(How to complete this task):
Establish how many lines in the material below include the word "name", then give the count alone.

(Records shown):
§ §
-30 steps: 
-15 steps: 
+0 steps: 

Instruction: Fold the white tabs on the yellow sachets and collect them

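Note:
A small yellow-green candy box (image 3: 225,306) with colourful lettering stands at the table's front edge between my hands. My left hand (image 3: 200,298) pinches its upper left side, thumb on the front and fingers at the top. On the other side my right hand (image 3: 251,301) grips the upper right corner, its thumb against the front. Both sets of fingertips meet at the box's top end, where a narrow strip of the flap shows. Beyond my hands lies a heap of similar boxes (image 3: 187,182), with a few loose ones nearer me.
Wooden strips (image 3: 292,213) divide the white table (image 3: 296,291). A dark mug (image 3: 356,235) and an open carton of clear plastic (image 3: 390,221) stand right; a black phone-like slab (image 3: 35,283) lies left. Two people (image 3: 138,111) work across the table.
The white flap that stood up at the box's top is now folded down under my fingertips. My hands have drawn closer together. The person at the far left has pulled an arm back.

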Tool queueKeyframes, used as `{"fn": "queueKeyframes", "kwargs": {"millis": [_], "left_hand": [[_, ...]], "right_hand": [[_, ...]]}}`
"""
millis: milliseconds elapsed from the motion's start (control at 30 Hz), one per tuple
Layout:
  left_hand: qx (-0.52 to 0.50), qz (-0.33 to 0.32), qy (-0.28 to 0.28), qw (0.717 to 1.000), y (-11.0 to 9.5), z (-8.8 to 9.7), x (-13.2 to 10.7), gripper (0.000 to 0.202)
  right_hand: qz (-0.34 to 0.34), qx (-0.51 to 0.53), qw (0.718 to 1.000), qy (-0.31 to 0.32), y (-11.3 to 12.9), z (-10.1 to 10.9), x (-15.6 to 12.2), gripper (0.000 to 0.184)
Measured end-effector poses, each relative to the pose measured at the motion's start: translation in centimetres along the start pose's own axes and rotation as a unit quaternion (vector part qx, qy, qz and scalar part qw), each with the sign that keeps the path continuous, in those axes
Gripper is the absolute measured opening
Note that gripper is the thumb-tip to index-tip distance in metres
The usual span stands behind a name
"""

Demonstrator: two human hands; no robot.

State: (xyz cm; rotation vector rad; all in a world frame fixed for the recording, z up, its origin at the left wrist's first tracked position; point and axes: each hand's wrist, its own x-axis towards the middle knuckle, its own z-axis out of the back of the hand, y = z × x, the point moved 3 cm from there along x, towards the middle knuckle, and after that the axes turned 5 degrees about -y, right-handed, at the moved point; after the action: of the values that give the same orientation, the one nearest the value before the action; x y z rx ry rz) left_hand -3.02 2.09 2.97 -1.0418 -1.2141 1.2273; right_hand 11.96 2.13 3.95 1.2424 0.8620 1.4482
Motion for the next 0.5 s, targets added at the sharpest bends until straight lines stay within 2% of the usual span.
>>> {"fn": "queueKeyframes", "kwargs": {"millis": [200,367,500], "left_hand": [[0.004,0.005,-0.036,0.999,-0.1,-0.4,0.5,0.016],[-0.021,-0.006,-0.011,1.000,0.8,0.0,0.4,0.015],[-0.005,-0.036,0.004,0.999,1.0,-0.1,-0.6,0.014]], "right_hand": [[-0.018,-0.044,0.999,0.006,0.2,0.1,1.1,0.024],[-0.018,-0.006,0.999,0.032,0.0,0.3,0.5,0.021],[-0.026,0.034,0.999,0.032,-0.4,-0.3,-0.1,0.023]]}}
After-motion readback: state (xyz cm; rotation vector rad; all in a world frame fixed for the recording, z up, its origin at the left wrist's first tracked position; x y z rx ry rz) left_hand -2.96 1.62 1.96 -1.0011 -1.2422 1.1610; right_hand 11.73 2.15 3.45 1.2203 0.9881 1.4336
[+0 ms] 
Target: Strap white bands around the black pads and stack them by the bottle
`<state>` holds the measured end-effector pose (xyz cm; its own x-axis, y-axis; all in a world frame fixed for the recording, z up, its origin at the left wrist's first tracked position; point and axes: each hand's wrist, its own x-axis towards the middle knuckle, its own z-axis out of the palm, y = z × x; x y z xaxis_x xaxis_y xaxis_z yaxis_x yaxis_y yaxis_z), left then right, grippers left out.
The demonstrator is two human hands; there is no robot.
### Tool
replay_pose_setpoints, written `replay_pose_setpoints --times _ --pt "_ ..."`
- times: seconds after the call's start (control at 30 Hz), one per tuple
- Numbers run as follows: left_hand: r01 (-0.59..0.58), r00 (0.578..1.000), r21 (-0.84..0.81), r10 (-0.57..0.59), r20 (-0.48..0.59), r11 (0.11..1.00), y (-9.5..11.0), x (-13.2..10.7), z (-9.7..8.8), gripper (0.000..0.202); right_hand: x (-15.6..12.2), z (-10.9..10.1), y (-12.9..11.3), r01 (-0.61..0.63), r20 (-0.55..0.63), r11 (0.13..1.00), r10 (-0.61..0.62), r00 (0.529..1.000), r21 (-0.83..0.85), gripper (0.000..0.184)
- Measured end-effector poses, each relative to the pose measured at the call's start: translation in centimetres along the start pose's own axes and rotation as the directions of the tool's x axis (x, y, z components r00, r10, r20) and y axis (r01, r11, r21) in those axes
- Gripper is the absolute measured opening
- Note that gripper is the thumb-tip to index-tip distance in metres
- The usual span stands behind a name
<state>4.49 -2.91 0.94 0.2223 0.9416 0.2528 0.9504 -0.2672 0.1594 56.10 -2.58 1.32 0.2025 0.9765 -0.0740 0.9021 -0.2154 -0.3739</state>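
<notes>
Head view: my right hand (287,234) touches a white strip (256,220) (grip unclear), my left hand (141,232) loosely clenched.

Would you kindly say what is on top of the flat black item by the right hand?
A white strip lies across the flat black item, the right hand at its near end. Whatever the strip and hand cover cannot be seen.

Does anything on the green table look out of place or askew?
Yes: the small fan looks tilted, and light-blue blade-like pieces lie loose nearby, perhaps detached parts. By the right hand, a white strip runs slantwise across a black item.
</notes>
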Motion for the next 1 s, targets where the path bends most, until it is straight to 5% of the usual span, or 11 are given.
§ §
(Response area):
2